WORK INSTRUCTION: When you answer, restate the entries below without altering anything.

Dataset records:
────────────────────────────────────────

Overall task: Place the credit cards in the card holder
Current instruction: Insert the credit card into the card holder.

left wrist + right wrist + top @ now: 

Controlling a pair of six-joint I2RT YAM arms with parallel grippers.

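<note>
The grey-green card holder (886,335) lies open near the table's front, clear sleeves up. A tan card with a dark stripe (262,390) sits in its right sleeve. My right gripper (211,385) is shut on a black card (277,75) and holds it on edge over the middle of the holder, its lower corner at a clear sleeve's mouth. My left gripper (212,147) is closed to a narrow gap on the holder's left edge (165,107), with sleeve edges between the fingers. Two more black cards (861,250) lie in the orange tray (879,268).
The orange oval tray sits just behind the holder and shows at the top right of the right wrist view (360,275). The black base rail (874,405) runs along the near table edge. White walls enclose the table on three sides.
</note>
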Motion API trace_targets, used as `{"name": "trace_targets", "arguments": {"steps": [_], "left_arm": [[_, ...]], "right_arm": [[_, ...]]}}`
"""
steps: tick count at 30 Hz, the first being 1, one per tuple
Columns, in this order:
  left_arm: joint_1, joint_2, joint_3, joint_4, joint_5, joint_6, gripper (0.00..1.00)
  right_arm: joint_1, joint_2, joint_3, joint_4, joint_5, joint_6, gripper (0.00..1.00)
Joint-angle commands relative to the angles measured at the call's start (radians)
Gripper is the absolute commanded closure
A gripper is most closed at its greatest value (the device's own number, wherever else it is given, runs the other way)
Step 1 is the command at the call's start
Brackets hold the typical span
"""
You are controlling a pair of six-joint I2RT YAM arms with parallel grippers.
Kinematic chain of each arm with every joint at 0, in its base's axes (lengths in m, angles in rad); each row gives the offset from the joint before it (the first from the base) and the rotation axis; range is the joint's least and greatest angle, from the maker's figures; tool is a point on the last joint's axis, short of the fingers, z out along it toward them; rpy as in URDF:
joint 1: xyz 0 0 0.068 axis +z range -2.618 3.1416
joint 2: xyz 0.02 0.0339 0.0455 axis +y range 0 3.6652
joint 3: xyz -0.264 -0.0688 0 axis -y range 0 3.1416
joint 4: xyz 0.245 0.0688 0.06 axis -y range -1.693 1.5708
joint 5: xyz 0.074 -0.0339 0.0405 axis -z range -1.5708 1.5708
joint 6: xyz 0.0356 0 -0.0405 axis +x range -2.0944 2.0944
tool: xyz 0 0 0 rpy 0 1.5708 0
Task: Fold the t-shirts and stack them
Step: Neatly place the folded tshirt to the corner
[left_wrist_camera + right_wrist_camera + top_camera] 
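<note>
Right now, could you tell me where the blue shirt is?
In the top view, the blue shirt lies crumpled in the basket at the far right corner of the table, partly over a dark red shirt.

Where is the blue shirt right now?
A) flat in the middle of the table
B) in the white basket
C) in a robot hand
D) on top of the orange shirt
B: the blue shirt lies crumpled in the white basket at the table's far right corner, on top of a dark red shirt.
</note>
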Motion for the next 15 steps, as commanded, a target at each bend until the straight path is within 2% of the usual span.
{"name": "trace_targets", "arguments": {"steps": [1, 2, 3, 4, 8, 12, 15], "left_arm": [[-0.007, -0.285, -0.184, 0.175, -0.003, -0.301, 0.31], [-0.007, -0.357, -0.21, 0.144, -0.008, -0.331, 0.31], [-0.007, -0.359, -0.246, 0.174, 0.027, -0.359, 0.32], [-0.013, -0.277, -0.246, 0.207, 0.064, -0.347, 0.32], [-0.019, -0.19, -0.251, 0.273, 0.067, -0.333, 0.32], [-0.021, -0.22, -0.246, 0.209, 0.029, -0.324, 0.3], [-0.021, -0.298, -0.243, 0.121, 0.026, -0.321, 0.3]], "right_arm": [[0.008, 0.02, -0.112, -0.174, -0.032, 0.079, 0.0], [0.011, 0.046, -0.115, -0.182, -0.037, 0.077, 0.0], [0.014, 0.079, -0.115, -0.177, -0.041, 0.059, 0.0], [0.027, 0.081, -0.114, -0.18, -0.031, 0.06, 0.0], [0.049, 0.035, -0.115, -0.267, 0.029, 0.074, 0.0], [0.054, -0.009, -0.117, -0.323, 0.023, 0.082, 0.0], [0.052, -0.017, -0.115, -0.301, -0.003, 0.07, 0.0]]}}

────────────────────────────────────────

PROBLEM SOLUTION:
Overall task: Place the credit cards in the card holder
Current instruction: Insert the credit card into the card holder.

left wrist + right wrist + top @ now: 

Controlling a pair of six-joint I2RT YAM arms with parallel grippers.

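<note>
The grey-green card holder (886,335) lies open near the table's front, clear sleeves up. A tan card with a dark stripe (262,390) sits in its right sleeve. My right gripper (211,385) is shut on a black card (277,75) and holds it on edge over the middle of the holder, its lower corner at a clear sleeve's mouth. My left gripper (212,147) is closed to a narrow gap on the holder's left edge (165,107), with sleeve edges between the fingers. Two more black cards (861,250) lie in the orange tray (879,268).
The orange oval tray sits just behind the holder and shows at the top right of the right wrist view (360,275). The black base rail (874,405) runs along the near table edge. White walls enclose the table on three sides.
</note>
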Motion API trace_targets, used as `{"name": "trace_targets", "arguments": {"steps": [_], "left_arm": [[_, ...]], "right_arm": [[_, ...]]}}`
"""
steps: tick count at 30 Hz, the first being 1, one per tuple
Columns, in this order:
  left_arm: joint_1, joint_2, joint_3, joint_4, joint_5, joint_6, gripper (0.00..1.00)
  right_arm: joint_1, joint_2, joint_3, joint_4, joint_5, joint_6, gripper (0.00..1.00)
Joint-angle commands relative to the angles measured at the call's start (radians)
Gripper is the absolute commanded closure
A gripper is most closed at its greatest value (the device's own number, wherever else it is given, runs the other way)
Step 1 is the command at the call's start
Brackets hold the typical span
"""
You are controlling a pair of six-joint I2RT YAM arms with parallel grippers.
Kinematic chain of each arm with every joint at 0, in its base's axes (lengths in m, angles in rad); each row gives the offset from the joint before it (the first from the base) and the rotation axis; range is the joint's least and greatest angle, from the maker's figures; tool is a point on the last joint's axis, short of the fingers, z out along it toward them; rpy as in URDF:
joint 1: xyz 0 0 0.068 axis +z range -2.618 3.1416
joint 2: xyz 0.02 0.0339 0.0455 axis +y range 0 3.6652
joint 3: xyz -0.264 -0.0688 0 axis -y range 0 3.1416
joint 4: xyz 0.245 0.0688 0.06 axis -y range -1.693 1.5708
joint 5: xyz 0.074 -0.0339 0.0405 axis -z range -1.5708 1.5708
joint 6: xyz 0.0356 0 -0.0405 axis +x range -2.0944 2.0944
tool: xyz 0 0 0 rpy 0 1.5708 0
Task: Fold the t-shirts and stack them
Step: Neatly place the folded tshirt to the corner
[left_wrist_camera + right_wrist_camera + top_camera] 
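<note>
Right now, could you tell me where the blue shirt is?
In the top view, the blue shirt lies crumpled in the basket at the far right corner of the table, partly over a dark red shirt.

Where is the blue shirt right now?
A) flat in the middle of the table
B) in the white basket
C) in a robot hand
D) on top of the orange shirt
B: the blue shirt lies crumpled in the white basket at the table's far right corner, on top of a dark red shirt.
</note>
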Motion for the next 15 steps, as commanded, a target at each bend until the straight path is within 2% of the usual span.
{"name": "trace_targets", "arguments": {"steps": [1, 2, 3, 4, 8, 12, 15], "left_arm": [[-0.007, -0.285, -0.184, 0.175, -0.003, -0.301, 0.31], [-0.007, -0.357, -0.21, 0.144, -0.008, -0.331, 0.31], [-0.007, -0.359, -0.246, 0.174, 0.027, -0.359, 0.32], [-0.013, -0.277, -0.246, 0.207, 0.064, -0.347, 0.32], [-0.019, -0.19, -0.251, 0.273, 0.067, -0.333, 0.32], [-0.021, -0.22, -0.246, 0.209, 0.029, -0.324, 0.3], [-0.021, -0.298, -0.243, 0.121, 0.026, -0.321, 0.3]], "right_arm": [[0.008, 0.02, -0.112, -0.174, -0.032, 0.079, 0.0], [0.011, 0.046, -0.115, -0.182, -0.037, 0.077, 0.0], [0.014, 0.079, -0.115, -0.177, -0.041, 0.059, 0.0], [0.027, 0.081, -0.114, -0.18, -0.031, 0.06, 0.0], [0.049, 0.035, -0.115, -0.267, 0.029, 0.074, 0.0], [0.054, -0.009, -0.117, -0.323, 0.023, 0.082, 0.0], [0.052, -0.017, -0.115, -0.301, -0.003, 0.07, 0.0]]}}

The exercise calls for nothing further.